A great war ensued between the Paraguayan forces and the troops of the Triple Alliance, which lasted until March 1870. The war was carried on with great aggression and Lopez's position increasingly weakened over the years.
In 1868, when the allies were pressing him hard, he became convinced that his Paraguayan supporters were plotting a conspiracy to defeat him. Thereafter, he ordered execution of several hundred prominent Paraguayan citizens, including his family members, cabinet ministers, military officers, bishops and priests and many others.
On March 1, 1870, the enemy forces badly wounded him and he died struggling with the soldiers who were trying to disarm and capture him. His death marked the end of the war of the Triple Alliance.
To date, he is considered to be a great Paraguayan national hero and his remains are located at the ‘Panteon de los Heroes’ in Asunción.

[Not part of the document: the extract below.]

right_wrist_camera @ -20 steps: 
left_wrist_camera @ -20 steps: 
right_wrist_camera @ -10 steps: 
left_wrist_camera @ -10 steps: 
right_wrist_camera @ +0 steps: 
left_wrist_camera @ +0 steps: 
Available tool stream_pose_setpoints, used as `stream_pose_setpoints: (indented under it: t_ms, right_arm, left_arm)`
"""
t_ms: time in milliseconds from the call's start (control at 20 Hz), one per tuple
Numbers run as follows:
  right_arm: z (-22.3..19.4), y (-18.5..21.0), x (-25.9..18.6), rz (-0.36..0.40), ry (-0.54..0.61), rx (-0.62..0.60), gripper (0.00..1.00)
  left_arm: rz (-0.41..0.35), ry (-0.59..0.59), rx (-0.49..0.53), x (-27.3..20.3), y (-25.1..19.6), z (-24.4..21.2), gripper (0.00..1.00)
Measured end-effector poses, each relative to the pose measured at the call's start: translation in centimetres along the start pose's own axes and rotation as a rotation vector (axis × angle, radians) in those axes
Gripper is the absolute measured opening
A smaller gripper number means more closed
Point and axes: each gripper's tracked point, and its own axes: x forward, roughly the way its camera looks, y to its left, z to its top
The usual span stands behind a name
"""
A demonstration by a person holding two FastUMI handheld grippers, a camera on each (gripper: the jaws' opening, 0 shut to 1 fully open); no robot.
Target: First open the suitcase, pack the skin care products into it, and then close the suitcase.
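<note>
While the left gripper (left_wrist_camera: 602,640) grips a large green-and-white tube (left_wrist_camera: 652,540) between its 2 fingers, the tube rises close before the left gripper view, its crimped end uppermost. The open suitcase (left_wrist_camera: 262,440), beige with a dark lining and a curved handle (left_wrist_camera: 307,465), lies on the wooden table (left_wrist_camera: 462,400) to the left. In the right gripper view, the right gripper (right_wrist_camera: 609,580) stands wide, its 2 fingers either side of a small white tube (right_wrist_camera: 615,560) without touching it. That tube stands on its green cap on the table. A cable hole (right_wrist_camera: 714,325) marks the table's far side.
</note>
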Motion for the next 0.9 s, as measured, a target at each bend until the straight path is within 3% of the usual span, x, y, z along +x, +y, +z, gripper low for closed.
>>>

Francisco Solano López was born on July 24, 1827, in Manorá, a barrio of Asunción, Paraguay, to Carlos Antonio Lopez, who later became the first President of Paraguay in 1841.
In 1844, his father commissioned him as a Brigadier General in the Paraguayan Army when he was just 18.
During the time he spent in Paris, Francisco Solano Lopez fell in love with an Irish woman, Elisa Alicia Lynch, who later became his mistress. Famous by the name of ‘La Lynch’, she bore him five sons, although the two never married.
Lynch had an influential personality and helped him in carrying out important political decisions regarding Paraguay. She buried Francisco Solano Lopez with her own hands after he was killed in battle in 1870 and died penniless after some years in Europe.
Francisco Solano Lopez is regarded as a patriot who fought till his last breath for Paraguay. He is often portrayed as a tragic figure caught in a web of Argentine and Brazilian duplicity. He is much respected for standing against his enemies heroically for five horrific war years until he was killed and Paraguay was finally defeated.